-- Exercise directions --
Copy all lines of the listing that include the string "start".

____________________

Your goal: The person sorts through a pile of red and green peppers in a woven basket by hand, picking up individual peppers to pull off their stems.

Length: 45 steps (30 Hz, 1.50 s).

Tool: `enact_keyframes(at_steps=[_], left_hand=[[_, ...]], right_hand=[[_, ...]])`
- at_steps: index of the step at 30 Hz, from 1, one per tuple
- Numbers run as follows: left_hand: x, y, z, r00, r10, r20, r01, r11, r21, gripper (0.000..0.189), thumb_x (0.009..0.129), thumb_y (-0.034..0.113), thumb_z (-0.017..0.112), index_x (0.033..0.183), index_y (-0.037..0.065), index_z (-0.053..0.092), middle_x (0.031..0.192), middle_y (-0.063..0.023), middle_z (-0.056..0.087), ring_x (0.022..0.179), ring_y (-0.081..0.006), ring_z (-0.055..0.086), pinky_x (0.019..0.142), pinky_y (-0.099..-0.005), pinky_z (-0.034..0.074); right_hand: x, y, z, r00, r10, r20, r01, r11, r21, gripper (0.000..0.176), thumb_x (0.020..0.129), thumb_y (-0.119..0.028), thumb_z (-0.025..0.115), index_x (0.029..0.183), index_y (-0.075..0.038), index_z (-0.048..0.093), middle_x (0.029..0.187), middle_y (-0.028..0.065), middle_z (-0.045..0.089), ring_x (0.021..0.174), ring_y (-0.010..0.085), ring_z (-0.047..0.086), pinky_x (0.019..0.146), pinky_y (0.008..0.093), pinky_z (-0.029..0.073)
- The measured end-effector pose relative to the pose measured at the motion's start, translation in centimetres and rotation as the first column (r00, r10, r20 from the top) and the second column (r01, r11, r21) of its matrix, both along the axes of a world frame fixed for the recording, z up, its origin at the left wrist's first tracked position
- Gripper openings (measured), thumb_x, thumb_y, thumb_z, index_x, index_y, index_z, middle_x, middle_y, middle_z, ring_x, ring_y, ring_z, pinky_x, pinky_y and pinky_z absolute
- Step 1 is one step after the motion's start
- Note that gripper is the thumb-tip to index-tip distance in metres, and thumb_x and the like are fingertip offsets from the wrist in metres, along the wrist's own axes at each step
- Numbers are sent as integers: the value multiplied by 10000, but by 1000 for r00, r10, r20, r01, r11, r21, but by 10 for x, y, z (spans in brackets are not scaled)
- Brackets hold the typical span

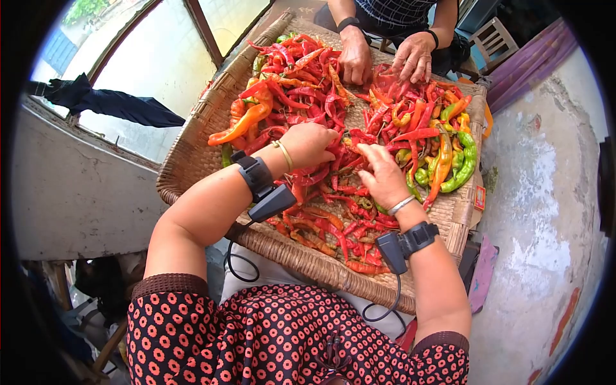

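Red chili peppers (308, 119) are heaped across a woven tray (247, 240). My left hand (310, 145) is over the middle of the heap, its fingers curled down among the peppers; what they hold is hidden. To its right, my right hand (386, 179) rests at the peppers with its thumb apart from its bent fingers, and I see nothing held in it. A red pepper (363, 136) lies just beyond its fingertips. Loose smaller chilies (359, 231) lie below both hands, towards the near rim.
Across the tray another person's two hands (355, 58) work in the far peppers. Green peppers (467, 163) lie at the right side, large orange ones (247, 122) at the left. A folded dark umbrella (128, 106) hangs by the window. A wall (539, 192) stands at the right.
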<state>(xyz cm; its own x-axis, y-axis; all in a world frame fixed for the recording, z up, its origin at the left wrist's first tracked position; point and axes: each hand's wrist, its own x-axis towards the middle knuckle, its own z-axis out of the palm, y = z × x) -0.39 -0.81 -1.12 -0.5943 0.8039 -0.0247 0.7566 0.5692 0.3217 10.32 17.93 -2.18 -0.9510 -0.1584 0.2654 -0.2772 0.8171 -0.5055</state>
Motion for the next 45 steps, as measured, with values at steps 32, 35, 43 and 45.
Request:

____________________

-- Output of the exercise --
- The measured end-effector pose relative to the pose measured at the motion's start, translation in centimetres and rotation as the first column (r00, r10, r20 from the top) and the second column (r01, r11, r21) of its matrix, both along the axes of a world frame fixed for the recording, z up, its origin at the left wrist's first tracked position
- Step 1 is one step after the motion's start

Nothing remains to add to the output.